«Je crée des univers, et non des plats.» «À la Maison Le Maguet, il n'y a pas d'épices, uniquement des herbes cueillies dans notre jardin ou dans la forêt autour des Evouettes», répond l'espiègle Benjamin Le Maguet lorsqu'on lui demande quelles épices il utilise. Il faut dire que ses plats présentent des mariages de saveurs complexes, à l'instar de ce brochet du Léman, sa vive bouillabaisse du lac, sa pastèque et ses savoureuses tomates, pimpés par quelques feuilles de lierre terrestre et de verveine citronnée. Le chevreuil, à la prodigieuse cuisson, se pare lui de potimarron brûlé, de poire à Botzi, de châtaignes caramélisées et d'un excellent jus presque sirupeux. Noté 14/20 au GaultMillau et primé d'une étoile verte au Michelin, le chef ose: «Je crée des univers, et non des plats.»
(Grande photo ci-dessus: Benjamin Le Maguet et son trio d'amuse-bouches)

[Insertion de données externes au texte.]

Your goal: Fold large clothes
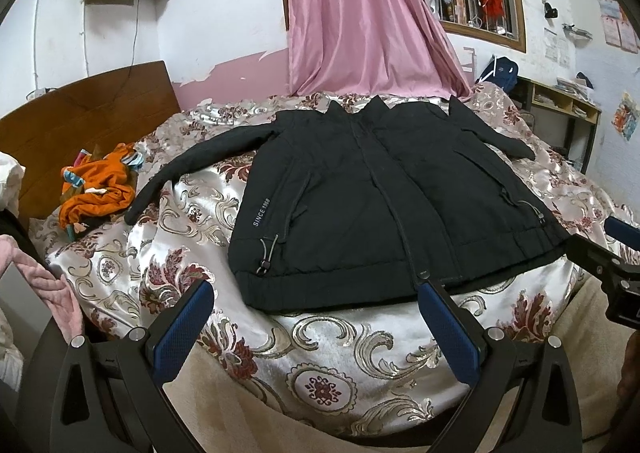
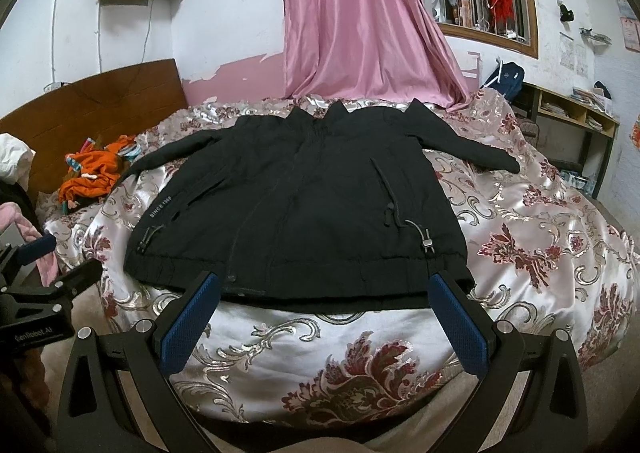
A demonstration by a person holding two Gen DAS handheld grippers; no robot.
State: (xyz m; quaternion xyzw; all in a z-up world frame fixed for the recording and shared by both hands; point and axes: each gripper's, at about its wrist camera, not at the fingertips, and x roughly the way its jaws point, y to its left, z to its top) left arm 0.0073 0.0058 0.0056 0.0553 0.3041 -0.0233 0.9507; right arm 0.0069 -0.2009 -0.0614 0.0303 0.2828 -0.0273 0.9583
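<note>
Jacket (image 1: 384, 197) lies flat on floral bedspread (image 1: 340, 353) below pink curtain (image 1: 360, 13).

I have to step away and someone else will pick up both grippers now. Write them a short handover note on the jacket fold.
Left gripper: open, empty, near the jacket's hem, left of centre.
Right gripper: open, empty, at the hem, right of centre.
Jacket: black, front up, closed, spread flat on the bedspread, collar toward the curtain. Both sleeves lie out to the sides.
Orange clothes sit bunched by the headboard, apart from the jacket.
Done: jacket laid out only.
Left: every fold; probably sleeves in first, then hem up toward the collar.
</note>
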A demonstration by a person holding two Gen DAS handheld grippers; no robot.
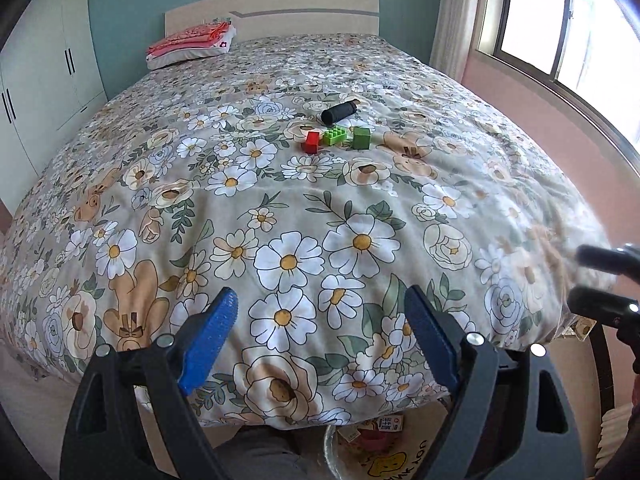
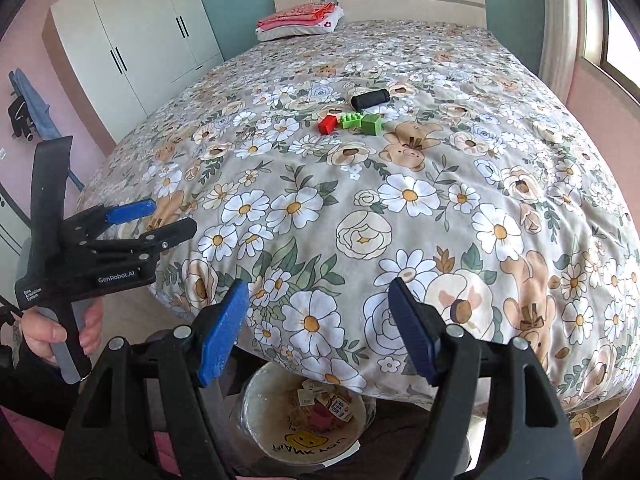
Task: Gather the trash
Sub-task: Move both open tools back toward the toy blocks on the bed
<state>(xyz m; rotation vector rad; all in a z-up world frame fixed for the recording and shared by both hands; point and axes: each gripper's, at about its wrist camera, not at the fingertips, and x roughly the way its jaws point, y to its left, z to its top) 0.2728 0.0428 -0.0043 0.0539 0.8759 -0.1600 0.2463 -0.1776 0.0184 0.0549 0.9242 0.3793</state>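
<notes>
The trash bin [image 2: 304, 420] sits on the floor at the foot of the bed, at six o'clock in your right wrist view, its bag already holding a few scraps of packaging; it stands there, I judge, so you can drop things straight off the bed's edge into it. Out on the floral quilt [image 2: 400, 220], toward twelve o'clock, lies the cluster left to deal with: a black cylinder [image 2: 370, 99], and just in front of it a red block [image 2: 328, 124], a studded green brick [image 2: 352, 120] and a green cube [image 2: 372, 124], close together. Your right gripper [image 2: 316, 332] has its blue pads spread with only quilt showing between them, nothing held. Your left gripper [image 1: 320, 340] is likewise spread wide and empty. The right view shows what the left barely gives: the bin's open mouth, and at nine o'clock your left hand [image 2: 56, 332] around the other tool's handle. The left view catches only the bin's rim at six o'clock and black parts of the right tool at three o'clock. A folded pile [image 1: 190, 42] rests by the headboard, well apart.
</notes>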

Transition entre les générations. Créer un univers, c'est ce qu'a réalisé Olivier, le papa de Benjamin et Jonathan, le sommelier du restaurant. Car c'est lui et son épouse Pierrette qui ont ouvert cet établissement il y a une quarantaine d'années, réjouissant les habitants du Chablais et environs. Artiste dans l'âme, Olivier a créé moult œuvres dans le restaurant: tableaux, fresques, sculptures..., qui donnent à la Maison Le Maguet son charme unique. Mais cette année signera la transition entre les générations, les deux frangins prenant leur envol au restaurant.
Un sommelier passionné. Côté vins, on remercie Jonathan pour ses judicieux choix au verre: l'humagne blanche d'André Roduit, la petite arvine de Guillaume Bodin, le pinot non filtré de Cément Magliocco, le merlot de Mathilde Roux... des artisans de la vigne qui travaillent en adéquation avec la philosophie des Le Maguet. La truite de Chamby en trois variations, par exemple, s'accompagne d'un doux beurre monté au coing, d'un suprême de pruneau confit et de lamelles de mirabelle. Ajoutez un crémeux myrtille, du sérac séché en poudre et des feuilles de basilic citronnier et d'égopode, et vous obtenez un monde culinaire palpitant. Trop complexe? Peut-être, mais reste que les convives en redemandent. Et nous aussi.